Information provided
+-------+
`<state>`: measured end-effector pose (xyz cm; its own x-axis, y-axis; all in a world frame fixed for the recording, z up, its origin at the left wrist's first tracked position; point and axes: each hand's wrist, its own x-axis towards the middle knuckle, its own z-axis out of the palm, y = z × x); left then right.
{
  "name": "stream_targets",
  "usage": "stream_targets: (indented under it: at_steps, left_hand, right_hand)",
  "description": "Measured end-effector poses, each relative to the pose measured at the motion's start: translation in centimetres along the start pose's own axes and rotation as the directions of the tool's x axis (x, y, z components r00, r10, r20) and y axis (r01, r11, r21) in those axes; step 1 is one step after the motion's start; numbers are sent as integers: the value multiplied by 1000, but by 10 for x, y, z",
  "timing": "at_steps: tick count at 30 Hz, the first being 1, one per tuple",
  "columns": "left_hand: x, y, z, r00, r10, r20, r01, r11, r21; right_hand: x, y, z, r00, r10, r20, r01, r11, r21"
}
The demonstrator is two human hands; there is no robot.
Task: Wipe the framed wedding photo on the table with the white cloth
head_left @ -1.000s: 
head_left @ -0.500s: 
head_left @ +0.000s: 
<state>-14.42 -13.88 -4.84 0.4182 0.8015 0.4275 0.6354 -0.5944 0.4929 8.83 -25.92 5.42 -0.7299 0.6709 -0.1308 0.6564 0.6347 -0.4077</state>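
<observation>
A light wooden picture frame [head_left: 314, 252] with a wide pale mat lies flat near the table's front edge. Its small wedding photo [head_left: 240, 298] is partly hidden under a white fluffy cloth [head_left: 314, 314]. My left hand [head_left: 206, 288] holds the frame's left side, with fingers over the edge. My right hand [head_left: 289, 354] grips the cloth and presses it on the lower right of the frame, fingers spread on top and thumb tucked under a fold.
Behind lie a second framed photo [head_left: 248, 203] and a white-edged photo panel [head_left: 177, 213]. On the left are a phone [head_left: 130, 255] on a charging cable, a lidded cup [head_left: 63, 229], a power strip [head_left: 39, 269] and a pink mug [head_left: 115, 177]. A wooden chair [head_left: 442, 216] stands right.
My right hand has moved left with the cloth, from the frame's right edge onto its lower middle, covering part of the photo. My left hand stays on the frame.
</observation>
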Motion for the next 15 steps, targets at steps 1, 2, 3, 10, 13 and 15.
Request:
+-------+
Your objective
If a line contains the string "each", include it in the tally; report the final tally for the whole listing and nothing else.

Result of this exercise
2